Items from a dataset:
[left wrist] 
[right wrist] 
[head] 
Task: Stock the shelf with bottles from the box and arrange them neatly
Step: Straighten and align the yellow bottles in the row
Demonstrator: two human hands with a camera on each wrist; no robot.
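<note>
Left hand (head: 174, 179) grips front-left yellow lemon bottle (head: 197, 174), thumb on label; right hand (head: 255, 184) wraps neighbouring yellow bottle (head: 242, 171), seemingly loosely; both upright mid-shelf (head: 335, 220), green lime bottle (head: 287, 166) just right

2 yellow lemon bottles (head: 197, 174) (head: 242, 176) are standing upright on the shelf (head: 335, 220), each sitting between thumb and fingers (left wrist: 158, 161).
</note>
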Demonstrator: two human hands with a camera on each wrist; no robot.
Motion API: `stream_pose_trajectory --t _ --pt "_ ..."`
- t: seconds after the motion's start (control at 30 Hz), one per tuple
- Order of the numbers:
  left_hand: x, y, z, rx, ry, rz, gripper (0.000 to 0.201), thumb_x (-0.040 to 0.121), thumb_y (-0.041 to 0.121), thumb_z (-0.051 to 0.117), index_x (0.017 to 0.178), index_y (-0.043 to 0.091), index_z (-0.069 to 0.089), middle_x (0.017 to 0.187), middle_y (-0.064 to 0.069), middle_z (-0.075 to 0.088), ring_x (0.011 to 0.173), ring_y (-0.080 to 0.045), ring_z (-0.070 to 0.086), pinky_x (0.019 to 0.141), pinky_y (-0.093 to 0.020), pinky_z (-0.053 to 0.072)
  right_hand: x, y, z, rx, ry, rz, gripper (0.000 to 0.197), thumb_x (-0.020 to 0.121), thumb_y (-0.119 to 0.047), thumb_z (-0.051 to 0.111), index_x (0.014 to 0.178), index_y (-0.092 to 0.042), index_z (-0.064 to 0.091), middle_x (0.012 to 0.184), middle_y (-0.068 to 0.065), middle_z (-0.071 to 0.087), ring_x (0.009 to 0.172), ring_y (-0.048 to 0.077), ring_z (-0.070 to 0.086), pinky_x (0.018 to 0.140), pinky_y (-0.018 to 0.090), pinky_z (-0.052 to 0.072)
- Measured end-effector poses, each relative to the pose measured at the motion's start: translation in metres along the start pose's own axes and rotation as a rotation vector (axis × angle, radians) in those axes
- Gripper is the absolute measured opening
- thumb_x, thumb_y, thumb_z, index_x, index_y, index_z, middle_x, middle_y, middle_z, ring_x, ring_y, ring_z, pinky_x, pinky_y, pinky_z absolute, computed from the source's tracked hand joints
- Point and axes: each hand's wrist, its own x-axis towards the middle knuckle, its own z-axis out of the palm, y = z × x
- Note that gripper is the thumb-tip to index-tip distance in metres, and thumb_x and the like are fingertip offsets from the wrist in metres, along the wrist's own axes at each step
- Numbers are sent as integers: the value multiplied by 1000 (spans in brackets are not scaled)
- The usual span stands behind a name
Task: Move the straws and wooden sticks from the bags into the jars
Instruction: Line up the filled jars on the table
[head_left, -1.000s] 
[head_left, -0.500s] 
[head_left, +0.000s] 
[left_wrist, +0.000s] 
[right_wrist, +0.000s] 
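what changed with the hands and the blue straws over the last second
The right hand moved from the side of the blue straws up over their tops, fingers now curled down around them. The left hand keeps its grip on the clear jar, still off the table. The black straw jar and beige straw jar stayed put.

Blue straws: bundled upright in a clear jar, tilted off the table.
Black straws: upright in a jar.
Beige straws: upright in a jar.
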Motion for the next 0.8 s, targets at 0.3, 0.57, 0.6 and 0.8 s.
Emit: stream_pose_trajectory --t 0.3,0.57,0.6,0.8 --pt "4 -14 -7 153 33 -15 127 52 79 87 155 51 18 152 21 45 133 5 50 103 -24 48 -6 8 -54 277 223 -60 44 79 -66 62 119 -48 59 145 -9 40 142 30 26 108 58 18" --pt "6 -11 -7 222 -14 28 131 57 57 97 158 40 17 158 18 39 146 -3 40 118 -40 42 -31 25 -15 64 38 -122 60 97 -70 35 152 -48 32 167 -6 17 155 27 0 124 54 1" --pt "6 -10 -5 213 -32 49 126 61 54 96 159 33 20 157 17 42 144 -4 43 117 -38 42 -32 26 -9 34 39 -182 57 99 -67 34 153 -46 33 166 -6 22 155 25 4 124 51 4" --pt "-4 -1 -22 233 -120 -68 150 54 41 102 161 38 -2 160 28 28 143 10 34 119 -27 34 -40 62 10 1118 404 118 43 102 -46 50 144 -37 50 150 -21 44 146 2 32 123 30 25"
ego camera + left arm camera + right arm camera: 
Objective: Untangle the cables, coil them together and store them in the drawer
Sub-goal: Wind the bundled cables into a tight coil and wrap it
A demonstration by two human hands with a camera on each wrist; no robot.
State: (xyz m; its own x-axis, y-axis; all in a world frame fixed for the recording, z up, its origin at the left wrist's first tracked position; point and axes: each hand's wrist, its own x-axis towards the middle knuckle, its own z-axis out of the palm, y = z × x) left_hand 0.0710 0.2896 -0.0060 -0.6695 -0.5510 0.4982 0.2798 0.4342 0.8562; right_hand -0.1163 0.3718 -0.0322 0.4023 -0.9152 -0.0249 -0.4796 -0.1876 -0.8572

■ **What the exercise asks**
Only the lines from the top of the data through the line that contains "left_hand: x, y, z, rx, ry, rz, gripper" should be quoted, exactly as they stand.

■ **Answer box**
[left wrist] 
[right wrist] 
[head] 
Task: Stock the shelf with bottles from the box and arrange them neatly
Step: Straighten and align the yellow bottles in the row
Demonstrator: two human hands with a camera on each wrist; no robot.
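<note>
Left hand (head: 174, 179) grips front-left yellow lemon bottle (head: 197, 174), thumb on label; right hand (head: 255, 184) wraps neighbouring yellow bottle (head: 242, 171), seemingly loosely; both upright mid-shelf (head: 335, 220), green lime bottle (head: 287, 166) just right

2 yellow lemon bottles (head: 197, 174) (head: 242, 176) are standing upright on the shelf (head: 335, 220), each sitting between thumb and fingers (left wrist: 158, 161).
</note>
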Demonstrator: two human hands with a camera on each wrist; no robot.
Motion API: `stream_pose_trajectory --t _ --pt "_ ..."`
- t: seconds after the motion's start (control at 30 Hz), one per tuple
- Order of the numbers:
  left_hand: x, y, z, rx, ry, rz, gripper (0.000 to 0.201), thumb_x (-0.040 to 0.121), thumb_y (-0.041 to 0.121), thumb_z (-0.051 to 0.117), index_x (0.017 to 0.178), index_y (-0.043 to 0.091), index_z (-0.069 to 0.089), middle_x (0.017 to 0.187), middle_y (-0.064 to 0.069), middle_z (-0.075 to 0.088), ring_x (0.011 to 0.173), ring_y (-0.080 to 0.045), ring_z (-0.070 to 0.086), pinky_x (0.019 to 0.141), pinky_y (-0.093 to 0.020), pinky_z (-0.053 to 0.072)

This finishes the output.